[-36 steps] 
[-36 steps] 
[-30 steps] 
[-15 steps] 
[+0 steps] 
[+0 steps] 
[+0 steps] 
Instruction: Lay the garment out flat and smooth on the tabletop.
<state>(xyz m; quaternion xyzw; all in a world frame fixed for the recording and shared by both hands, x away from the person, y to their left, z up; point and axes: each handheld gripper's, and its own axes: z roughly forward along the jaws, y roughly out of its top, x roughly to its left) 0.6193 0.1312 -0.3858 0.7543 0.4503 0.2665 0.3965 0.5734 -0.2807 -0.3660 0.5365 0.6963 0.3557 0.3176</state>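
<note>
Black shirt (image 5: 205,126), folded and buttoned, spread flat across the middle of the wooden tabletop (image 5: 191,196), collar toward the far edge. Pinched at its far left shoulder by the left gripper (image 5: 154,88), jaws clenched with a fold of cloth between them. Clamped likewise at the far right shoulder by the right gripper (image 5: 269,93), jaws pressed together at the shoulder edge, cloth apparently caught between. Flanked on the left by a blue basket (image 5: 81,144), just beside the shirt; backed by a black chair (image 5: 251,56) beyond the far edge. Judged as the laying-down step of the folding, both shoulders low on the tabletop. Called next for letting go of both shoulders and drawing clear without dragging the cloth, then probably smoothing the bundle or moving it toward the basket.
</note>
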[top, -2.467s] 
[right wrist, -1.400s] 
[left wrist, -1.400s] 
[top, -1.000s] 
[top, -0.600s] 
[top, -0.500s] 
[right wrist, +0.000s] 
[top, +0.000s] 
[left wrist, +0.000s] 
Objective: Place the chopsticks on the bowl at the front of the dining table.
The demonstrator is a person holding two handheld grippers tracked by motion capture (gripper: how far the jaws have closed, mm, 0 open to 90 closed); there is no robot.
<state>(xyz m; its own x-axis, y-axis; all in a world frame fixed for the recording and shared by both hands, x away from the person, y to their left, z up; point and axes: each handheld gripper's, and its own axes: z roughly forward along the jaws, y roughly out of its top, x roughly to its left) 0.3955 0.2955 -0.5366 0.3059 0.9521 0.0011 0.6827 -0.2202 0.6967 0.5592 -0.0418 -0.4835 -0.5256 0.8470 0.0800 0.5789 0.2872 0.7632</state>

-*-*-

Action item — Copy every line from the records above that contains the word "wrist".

Answer for the task —
[right wrist, -1.400s] 
[left wrist, -1.400s] 
[right wrist, +0.000s] 
[left wrist, +0.000s] 

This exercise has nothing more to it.